▶ _Exercise brief_
Lines of the material that include the string "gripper" should be returned.

▶ _Dataset excerpt_
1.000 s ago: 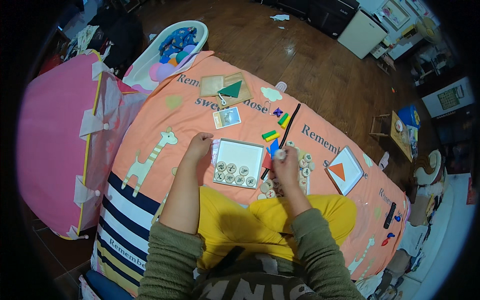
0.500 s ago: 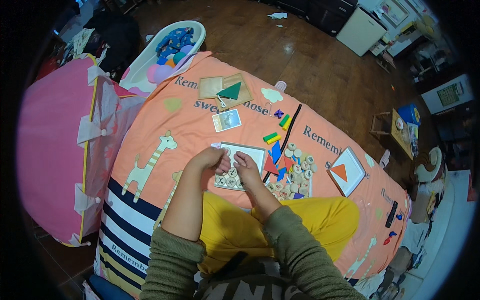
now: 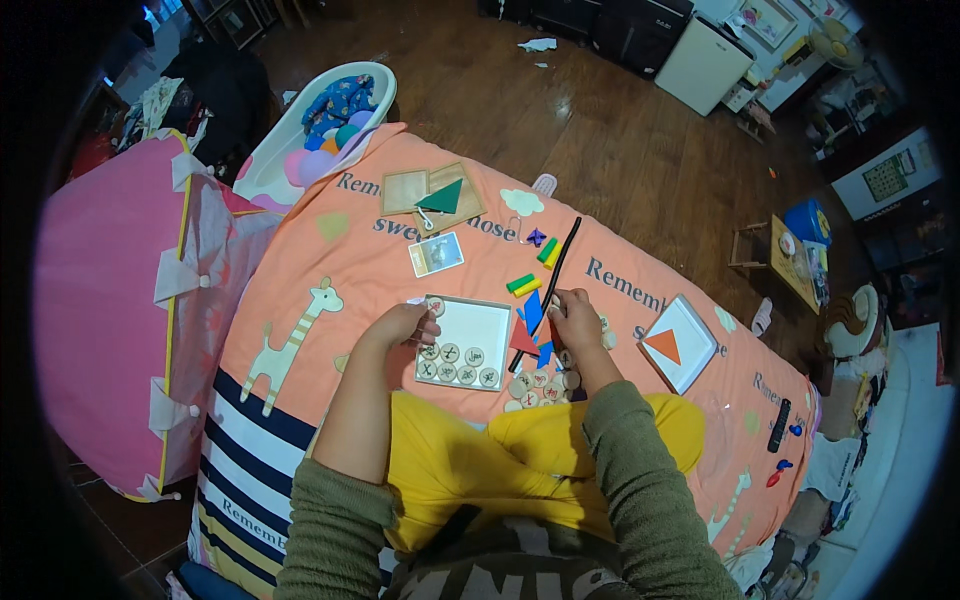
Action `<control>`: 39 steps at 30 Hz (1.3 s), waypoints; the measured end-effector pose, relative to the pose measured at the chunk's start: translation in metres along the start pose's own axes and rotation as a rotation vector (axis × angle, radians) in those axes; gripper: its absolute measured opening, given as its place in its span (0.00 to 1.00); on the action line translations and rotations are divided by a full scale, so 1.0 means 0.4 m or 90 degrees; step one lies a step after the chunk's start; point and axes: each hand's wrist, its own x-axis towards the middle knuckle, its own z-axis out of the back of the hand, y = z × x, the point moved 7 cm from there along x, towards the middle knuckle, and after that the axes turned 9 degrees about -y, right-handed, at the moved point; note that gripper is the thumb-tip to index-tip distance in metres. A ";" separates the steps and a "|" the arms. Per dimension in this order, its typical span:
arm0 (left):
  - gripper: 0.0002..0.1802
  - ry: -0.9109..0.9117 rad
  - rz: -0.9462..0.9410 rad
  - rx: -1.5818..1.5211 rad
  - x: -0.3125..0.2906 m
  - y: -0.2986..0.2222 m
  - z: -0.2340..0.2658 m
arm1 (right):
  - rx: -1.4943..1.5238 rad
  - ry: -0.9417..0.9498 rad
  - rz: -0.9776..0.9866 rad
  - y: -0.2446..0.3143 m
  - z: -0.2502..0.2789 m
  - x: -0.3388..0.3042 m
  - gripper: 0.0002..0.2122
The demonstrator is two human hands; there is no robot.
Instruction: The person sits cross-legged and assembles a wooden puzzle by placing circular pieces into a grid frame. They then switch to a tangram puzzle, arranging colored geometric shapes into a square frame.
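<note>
A shallow white box [image 3: 474, 322] lies in front of me on the orange bedspread. Several round wooden chess pieces [image 3: 466, 374] with characters stand in rows at its near end, and one red-marked piece [image 3: 436, 307] sits at its far left corner. My left hand [image 3: 405, 325] is closed at the box's left rim, fingers curled inward; what they hold is hidden. Over the loose heap of round pieces [image 3: 540, 390] to the right, my right hand [image 3: 577, 322] points its closed fingers down beside a black stick [image 3: 563, 255]. Its fingertips are partly hidden.
Blue shapes [image 3: 533, 312], a red triangle [image 3: 522, 338] and green and yellow blocks [image 3: 522, 284] lie by the stick. A white tray with an orange triangle [image 3: 664, 347] lies right. Wooden boards [image 3: 405, 192] and a picture card [image 3: 436, 255] lie farther off. A pink tent [image 3: 110, 310] stands left.
My right hand has moved right, from above the box to the heap of pieces. My left hand has drawn back to the box's left rim. The view has shifted slightly.
</note>
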 end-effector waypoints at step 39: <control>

▶ _Answer to the problem_
Action `<control>`: 39 steps at 30 Hz (1.3 s), waypoints; the measured end-effector pose, relative to the pose measured at the chunk's start: translation in metres along the start pose's own axes and rotation as a rotation vector (axis × angle, radians) in those axes; gripper: its absolute measured opening, given as its place in its span (0.00 to 1.00); on the action line translations and rotations are divided by a full scale, so 1.0 means 0.4 m or 90 degrees; step one lies a step after the chunk's start; point and axes: each hand's wrist, its own x-axis towards the middle knuckle, its own z-axis out of the back of the hand, y = z × x, the point moved 7 cm from there along x, towards the middle knuckle, and after that the axes turned 9 degrees about -y, right-handed, at the moved point; note that gripper is the thumb-tip to index-tip distance in metres. A ";" separates the steps and a "|" the arms. Per dimension in this order, its typical span:
  - gripper: 0.0002..0.1802
  - gripper: 0.0002..0.2122

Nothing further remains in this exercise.